SECTION 27. Ins 6.20 (8) (j), (k), (m), and (o) are repealed:
SECTION 28. Ins 6.20 (8g) and (8r) are created to read:
Ins 6.20 (8g) Foreign investments. An insurer, and in the case of insurers that are subject to special restrictions under s. 620.03, Stats., in accordance with any other rules applicable to them, may invest in foreign investments, in addition to investments authorized by s. 620.22 (1) to (7), Stats., that meet the following criteria and limitations:
(a) An insurer with assets less than $500,000,000 as of the financial statement filing date may invest up to 1% of assets in direct obligations of foreign governments.
(b) An insurer with assets equal to at least $500,000,000 as of the financial statement filing date may invest up to 4% of assets in direct obligations of foreign governments that at the time of purchase have a 1 or 2 designation from the national association of insurance commissioners, or equivalent ratings by a NRSRO and, in addition, up to 1% of assets in the direct obligations of foreign governments without regard to ratings.
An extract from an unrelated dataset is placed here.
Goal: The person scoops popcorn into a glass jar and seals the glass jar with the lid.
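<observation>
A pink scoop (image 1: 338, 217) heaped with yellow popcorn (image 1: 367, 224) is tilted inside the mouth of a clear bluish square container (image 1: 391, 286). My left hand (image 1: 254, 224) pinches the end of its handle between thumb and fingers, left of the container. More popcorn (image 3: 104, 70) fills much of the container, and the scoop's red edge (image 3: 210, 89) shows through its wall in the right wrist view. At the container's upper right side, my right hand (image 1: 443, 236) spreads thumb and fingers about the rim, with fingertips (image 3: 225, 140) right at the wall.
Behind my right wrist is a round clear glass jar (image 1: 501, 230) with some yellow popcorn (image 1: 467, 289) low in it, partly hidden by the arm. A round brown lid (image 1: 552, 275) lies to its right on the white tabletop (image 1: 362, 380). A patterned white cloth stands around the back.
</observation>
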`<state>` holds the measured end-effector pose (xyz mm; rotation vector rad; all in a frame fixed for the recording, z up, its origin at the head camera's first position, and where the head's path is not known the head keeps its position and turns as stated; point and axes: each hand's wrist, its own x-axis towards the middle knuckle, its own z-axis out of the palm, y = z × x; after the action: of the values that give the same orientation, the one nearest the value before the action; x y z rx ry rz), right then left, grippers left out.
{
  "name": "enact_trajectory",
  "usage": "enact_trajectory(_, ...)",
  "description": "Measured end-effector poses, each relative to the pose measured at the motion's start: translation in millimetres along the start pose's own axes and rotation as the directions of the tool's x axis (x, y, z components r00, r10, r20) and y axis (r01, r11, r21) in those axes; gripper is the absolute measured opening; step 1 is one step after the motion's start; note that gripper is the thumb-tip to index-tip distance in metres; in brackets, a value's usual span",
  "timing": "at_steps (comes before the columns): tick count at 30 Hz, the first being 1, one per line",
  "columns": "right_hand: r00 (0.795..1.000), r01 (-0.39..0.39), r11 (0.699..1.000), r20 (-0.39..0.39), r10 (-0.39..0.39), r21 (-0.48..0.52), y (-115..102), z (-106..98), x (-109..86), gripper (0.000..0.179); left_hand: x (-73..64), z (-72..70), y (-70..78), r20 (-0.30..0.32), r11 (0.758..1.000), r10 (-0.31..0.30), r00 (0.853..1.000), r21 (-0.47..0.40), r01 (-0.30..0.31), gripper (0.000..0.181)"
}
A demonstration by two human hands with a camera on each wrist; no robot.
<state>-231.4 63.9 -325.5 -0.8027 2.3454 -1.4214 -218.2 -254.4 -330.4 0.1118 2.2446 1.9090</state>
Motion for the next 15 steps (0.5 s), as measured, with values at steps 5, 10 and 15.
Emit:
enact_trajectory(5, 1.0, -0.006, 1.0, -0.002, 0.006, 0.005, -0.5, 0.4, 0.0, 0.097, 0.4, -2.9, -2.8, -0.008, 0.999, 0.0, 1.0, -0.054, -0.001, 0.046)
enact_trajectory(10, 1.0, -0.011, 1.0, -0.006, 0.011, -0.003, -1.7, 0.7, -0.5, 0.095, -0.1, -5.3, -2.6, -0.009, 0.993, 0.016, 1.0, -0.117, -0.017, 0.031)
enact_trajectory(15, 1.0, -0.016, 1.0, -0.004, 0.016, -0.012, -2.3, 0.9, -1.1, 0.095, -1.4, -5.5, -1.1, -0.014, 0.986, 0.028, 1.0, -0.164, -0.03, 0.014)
(c) An insurer with assets less than $500,000,000 as of the financial statement filing date may invest up to 2% of assets in loans, securities or investments of foreign issuers which are of substantially the same kinds, classes and investment grades as those eligible for investment under ch. 620, Stats., and supplementary rules.
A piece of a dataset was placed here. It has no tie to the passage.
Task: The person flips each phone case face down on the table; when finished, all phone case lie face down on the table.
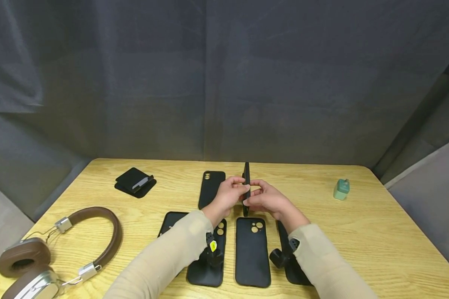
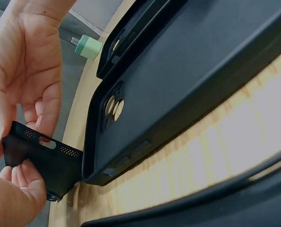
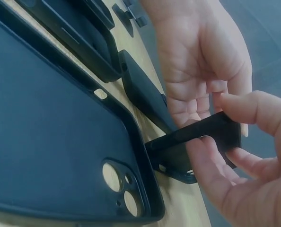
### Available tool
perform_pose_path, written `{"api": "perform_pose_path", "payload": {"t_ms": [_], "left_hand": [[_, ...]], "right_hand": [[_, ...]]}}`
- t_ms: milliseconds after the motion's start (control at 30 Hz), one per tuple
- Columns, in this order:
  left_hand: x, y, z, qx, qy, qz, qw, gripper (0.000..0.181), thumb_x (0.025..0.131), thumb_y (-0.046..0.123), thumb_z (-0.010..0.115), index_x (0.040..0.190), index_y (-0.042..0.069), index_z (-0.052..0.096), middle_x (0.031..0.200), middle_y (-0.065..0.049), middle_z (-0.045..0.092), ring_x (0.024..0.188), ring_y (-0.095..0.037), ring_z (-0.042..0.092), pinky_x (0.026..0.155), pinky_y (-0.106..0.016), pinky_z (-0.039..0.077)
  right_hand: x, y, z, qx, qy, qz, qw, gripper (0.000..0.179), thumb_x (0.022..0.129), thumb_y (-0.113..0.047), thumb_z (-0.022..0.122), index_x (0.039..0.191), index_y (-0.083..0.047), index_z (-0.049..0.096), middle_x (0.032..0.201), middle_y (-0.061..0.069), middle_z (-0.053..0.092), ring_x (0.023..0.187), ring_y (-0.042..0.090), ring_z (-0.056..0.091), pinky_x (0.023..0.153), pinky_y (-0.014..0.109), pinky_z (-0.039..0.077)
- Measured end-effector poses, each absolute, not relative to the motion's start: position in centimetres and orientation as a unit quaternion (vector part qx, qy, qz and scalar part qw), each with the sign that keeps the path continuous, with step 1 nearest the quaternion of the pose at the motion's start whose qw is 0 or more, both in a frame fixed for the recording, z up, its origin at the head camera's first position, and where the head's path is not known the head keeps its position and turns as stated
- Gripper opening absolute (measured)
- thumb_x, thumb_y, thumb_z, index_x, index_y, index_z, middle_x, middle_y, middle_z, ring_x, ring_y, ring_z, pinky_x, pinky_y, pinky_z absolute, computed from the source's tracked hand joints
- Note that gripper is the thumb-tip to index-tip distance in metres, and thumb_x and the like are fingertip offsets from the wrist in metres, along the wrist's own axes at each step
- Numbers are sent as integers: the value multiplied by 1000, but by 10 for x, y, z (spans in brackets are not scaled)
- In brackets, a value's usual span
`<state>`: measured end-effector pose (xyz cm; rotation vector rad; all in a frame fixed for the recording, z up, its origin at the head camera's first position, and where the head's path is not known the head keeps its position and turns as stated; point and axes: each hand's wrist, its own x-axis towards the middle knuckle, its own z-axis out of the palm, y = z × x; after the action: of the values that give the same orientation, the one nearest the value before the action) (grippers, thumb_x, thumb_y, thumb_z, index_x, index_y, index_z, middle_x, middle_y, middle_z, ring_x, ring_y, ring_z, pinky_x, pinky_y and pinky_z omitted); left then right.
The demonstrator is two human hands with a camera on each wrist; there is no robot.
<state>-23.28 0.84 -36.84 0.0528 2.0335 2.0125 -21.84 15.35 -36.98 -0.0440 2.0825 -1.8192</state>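
Note:
Both hands hold a black phone case (image 1: 246, 170) up on edge, seen nearly side-on in the head view. My left hand (image 1: 228, 195) pinches it from the left, and my right hand (image 1: 267, 200) grips it from the right. In the left wrist view, the case (image 2: 46, 161) shows its end with a port cutout and speaker holes; its lower edge comes close over the table. Another black phone case (image 1: 252, 253) lies just in front, camera holes at its far end. One more phone case (image 1: 210, 191) lies behind my left hand.
More black phone cases (image 1: 205, 274) lie under my forearms, partly hidden by the sleeves and wrist cameras. Brown headphones (image 1: 116, 236) rest at the front left. A black folding stand (image 1: 131, 180) is at the back left, a green charger plug (image 1: 341, 189) at the right.

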Motion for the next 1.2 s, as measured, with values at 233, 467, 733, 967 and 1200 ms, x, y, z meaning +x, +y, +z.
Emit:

(d) An insurer with assets equal to at least $500,000,000 as of the financial statement filing date may invest up to 8% of assets in loans, securities or investments of foreign issuers which are substantially the same kinds, classes and investment grades as those eligible for investment under ch. 620, Stats, and supplementary rules.
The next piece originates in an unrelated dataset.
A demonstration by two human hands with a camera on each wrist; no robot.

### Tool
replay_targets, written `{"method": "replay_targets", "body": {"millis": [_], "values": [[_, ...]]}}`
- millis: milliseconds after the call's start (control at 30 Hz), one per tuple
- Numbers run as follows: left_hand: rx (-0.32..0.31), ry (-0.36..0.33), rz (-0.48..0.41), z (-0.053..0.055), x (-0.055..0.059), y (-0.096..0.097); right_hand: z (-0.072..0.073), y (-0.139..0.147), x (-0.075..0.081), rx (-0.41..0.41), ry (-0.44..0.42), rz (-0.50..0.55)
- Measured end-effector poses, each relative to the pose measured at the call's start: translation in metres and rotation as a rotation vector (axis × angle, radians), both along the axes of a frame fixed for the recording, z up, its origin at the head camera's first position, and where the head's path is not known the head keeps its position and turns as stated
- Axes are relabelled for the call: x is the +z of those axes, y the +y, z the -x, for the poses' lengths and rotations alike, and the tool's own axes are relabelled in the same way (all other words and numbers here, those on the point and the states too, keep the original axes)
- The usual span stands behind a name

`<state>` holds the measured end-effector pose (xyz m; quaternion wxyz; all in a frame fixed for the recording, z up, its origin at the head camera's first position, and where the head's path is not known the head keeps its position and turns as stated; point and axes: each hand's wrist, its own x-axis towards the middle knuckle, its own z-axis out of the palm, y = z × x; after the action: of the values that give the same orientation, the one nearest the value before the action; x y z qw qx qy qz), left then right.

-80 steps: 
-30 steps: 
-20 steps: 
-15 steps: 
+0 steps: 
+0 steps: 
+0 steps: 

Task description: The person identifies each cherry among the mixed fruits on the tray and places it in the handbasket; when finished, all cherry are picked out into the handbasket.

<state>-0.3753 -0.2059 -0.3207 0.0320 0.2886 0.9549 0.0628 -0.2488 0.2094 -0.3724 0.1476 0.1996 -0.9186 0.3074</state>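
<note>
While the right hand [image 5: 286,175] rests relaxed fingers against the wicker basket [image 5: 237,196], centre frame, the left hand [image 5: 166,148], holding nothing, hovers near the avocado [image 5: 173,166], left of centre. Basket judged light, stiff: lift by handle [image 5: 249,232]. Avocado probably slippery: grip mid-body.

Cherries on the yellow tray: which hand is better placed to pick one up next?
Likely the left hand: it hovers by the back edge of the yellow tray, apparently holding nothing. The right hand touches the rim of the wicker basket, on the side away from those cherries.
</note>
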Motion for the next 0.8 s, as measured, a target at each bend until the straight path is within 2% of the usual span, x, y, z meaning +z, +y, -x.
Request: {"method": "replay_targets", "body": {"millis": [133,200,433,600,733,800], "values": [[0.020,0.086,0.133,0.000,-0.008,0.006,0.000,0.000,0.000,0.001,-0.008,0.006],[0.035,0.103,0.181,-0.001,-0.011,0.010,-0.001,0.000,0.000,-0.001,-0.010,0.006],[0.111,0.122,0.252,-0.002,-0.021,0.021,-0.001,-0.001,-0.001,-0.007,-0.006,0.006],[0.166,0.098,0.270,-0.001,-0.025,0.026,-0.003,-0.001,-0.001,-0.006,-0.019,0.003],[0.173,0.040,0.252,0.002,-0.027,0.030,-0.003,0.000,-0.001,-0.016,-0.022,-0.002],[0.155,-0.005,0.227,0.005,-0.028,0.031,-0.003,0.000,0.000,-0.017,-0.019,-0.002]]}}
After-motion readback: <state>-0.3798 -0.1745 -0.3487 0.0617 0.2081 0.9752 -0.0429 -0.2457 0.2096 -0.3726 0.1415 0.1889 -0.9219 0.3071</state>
(e) All investments in a foreign country, foreign government, and foreign issuers are subject to all of the following aggregate limits:
1. All investments in a single foreign country, 4% of assets.
2. All investments of a single foreign issuer and its foreign issuer affiliates, 3% of assets.
3. All investments denominated in a single foreign currency, 5% of assets excluding investments under par. (f).
(f) An insurer doing business in a foreign country may invest in assets in that foreign country, or in that country’s currency, that are needed to meet the insurer’s obligations, provided the investment would be permitted if made in this state.
(g) An insurer are responsible for monitoring their compliance with individual and aggregate limitations on all investments in a foreign country, foreign government, and foreign issuer, including such investments held indirectly through mutual funds, and must maintain a record of all such investments, which shall be reconciled at least quarterly and be available for production upon the request of the commissioner.